**YOUR TASK:**
Please return the listing below word for word, minus its pictures.

*** THE DATA ***

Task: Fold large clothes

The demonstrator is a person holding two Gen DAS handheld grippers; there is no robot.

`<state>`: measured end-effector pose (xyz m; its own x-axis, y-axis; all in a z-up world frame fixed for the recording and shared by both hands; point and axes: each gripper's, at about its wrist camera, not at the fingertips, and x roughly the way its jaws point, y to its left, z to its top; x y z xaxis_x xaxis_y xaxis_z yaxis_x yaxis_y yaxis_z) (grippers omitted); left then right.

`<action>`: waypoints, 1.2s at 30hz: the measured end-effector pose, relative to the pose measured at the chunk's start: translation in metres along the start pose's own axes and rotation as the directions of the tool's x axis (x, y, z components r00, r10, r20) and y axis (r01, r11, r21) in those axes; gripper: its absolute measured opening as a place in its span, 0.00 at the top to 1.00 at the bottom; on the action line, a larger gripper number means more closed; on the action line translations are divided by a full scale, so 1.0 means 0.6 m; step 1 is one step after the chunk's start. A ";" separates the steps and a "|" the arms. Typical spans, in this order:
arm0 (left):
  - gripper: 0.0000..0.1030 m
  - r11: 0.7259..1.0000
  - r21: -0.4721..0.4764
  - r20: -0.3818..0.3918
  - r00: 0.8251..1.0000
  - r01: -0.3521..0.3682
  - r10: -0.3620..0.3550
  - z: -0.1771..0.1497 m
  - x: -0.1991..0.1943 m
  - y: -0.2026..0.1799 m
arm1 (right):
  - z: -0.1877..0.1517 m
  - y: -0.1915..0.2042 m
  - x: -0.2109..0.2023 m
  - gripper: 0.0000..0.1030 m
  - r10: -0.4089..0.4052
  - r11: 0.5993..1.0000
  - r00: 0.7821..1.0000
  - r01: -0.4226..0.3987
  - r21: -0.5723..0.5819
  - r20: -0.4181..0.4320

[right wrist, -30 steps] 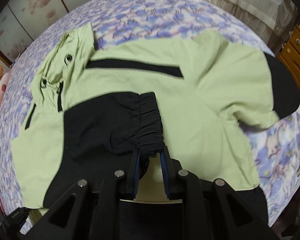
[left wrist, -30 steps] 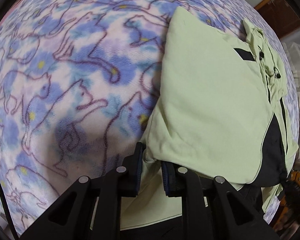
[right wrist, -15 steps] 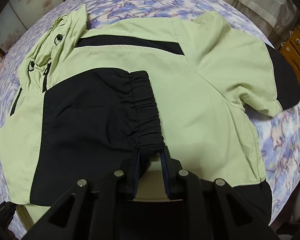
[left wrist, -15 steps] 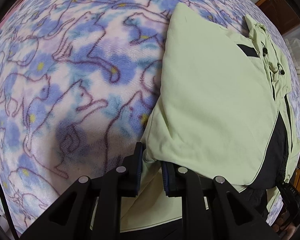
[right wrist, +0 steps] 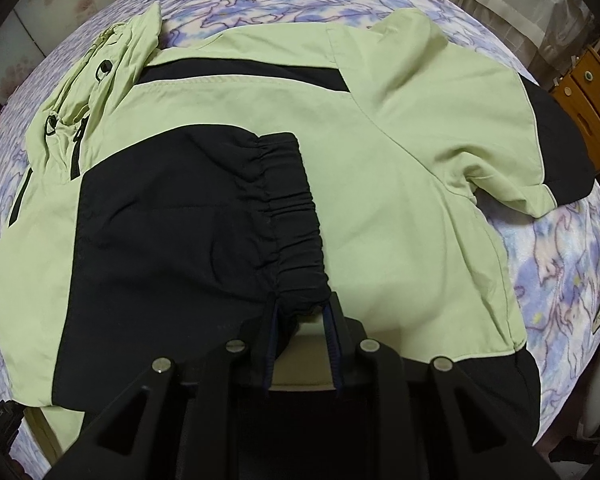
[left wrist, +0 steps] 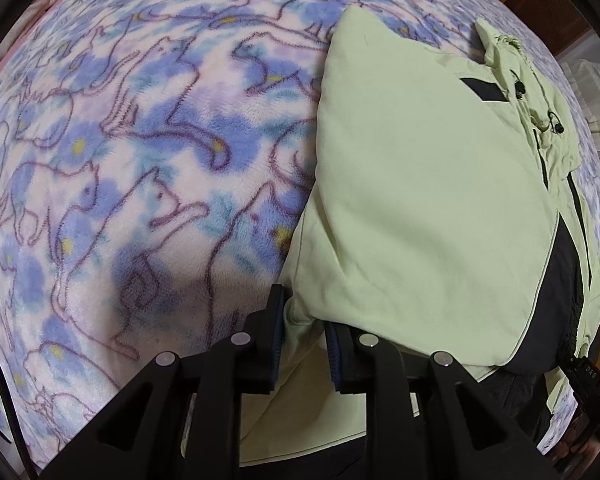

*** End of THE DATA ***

**RESULT FOR THIS EXERCISE:**
Task: Fold large clothes

The demonstrator is a person holding two Gen DAS handheld grippers; there is no robot.

`<state>`: measured end-effector pose (xyz m; its own x-axis, y-axis; all in a z-up world frame fixed for the recording and shared by both hands; point and axes: each gripper's, at about its wrist camera, not at the fingertips, and x roughly the way its jaws point, y to its left, z to its top; x y z xaxis_x xaxis_y xaxis_z yaxis_x yaxis_y yaxis_z) (grippers omitted); left then right.

`<action>`: waypoints, 1.2s at 30hz: the measured end-effector pose, relative to the pose measured at the chunk's start: translation in metres along the start pose's own axes and rotation as the directions of the tool's x axis (x, y, z components r00, r10, r20) and y axis (r01, r11, r21) in those axes; gripper: its absolute measured opening as a place in its span, 0.00 at the top to 1.00 at the bottom; on the action line, a larger gripper number means more closed; on the action line translations are divided by a full scale, so 1.0 means 0.6 m; step 1 is one step after the chunk's start. A ";" separates the steps and a "|" the arms. Typical spans, in this order:
arm0 (left):
  - gripper: 0.0000..0.1030 m
  - r11: 0.7259..1.0000
  - r21: -0.4721..0.4764
  - r20: -0.3818..0.3918
  - r00: 0.8251..1.0000
  - r01: -0.3521..0.3682
  - r10: -0.3620..0.3550
  - z: -0.1771..0.1497 m
  - x: -0.1991..0.1943 m
  - y: -0.2026..0.1799 m
arm1 (right):
  - z: -0.1877..0.1517 m
  - y: -0.1915..0.2042 m
  - x: -0.2109..0.2023 m
  - gripper: 0.0000..0.1030 m
  - r10: -0.4089..0.4052
  - r11: 0.5993..1.0000
  - r00: 0.7821..1.0000
  - r01: -0.4226..0.3987
  - r21: -0.5723..0.5819
  - r20: -0.4181..0.4320

[right wrist, -30 steps] 
[left wrist, -30 steps] 
[right wrist, -15 steps] 
[left wrist, -15 steps] 
[right wrist, +0 steps] 
[left wrist, +0 steps] 

This concludes the output.